An exact reproduction of the lines below, from the first through the one with "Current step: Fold", is the whole answer; pictures have no place in it.

────────────────────

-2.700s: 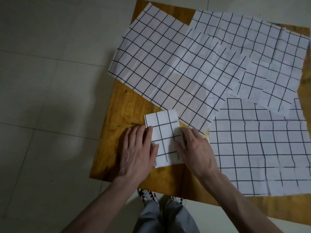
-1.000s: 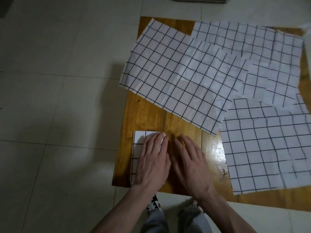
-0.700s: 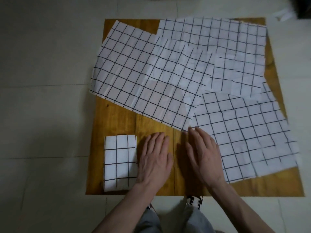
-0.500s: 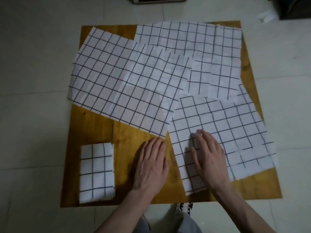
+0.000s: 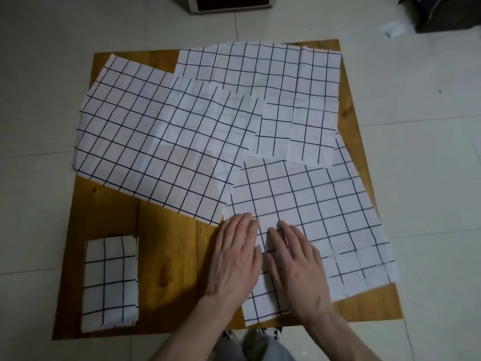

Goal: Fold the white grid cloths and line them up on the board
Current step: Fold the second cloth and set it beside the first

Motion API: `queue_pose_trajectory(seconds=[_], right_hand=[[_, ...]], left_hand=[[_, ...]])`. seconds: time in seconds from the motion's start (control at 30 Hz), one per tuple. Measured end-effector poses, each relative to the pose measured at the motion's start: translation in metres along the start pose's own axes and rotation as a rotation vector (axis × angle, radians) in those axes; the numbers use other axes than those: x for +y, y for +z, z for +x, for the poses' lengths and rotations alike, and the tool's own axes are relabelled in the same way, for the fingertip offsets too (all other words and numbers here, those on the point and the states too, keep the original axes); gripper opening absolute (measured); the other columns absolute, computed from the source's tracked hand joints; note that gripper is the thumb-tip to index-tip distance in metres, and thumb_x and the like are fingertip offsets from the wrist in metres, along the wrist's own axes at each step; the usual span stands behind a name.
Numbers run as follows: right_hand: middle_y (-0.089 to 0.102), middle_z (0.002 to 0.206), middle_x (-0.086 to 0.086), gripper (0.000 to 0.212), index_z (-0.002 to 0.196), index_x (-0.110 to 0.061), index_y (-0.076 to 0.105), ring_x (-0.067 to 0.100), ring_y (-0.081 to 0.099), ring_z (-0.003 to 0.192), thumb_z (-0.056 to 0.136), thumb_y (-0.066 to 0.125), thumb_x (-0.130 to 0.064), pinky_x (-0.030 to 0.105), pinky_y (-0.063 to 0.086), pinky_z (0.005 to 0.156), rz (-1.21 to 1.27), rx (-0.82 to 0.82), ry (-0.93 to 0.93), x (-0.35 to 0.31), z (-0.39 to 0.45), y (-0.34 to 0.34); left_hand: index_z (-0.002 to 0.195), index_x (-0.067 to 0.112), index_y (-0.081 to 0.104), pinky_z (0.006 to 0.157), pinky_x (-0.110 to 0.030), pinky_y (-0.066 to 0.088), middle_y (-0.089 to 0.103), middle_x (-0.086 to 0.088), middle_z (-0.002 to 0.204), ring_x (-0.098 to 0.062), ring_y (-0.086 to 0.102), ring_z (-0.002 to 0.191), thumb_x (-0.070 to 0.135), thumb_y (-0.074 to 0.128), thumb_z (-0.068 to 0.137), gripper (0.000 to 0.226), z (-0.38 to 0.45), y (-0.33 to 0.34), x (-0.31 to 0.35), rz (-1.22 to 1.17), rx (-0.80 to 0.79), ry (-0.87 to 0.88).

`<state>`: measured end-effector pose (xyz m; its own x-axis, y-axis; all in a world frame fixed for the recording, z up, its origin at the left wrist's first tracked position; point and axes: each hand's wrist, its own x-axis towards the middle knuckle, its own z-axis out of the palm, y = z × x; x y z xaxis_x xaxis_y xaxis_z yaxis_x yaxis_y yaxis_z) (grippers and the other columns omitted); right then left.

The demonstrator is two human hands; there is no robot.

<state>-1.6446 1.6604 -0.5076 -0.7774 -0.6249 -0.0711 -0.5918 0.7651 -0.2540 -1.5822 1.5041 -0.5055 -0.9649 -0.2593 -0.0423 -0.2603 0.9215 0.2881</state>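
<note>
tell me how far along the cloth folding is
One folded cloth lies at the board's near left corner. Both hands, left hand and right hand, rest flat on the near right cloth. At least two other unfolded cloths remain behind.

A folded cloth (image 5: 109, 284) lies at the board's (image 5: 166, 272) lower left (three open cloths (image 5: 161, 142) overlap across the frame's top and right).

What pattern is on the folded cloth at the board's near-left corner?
White with a black grid, seen in the head view: folded cloth.
</note>
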Motion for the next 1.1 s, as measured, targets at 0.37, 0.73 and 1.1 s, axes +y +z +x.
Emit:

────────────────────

Solution:
-2.700s: 
-1.000s: 
-0.700s: 
-0.500s: 
+0.000s: 

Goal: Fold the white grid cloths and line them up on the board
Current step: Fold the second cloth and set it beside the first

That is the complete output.